(PROBLEM REQUIREMENTS):
The answer must consist of every line from the data that holds the string "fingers".

(SOURCE MATERIAL):
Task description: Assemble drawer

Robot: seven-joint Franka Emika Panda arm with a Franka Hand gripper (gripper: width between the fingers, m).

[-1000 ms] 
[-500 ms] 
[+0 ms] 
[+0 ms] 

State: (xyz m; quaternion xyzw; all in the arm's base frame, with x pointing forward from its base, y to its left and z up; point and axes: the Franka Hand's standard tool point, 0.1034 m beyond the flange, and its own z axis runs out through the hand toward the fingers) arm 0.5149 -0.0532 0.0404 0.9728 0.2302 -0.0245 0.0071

(ANSWER TO THIS TASK):
Robot: seven-joint Franka Emika Panda arm with a Franka Hand gripper (gripper: width between the fingers, m).
State: (xyz m; quaternion xyzw; all in the arm's base frame, with x pointing forward from its base, y to its left and z up; point and axes: the Franka Hand's standard tool point, 0.1034 m beyond the flange, and its own z axis runs out through the hand toward the fingers) arm 0.5149 -0.0532 0.0404 0.9728 0.2302 -0.0245 0.0071

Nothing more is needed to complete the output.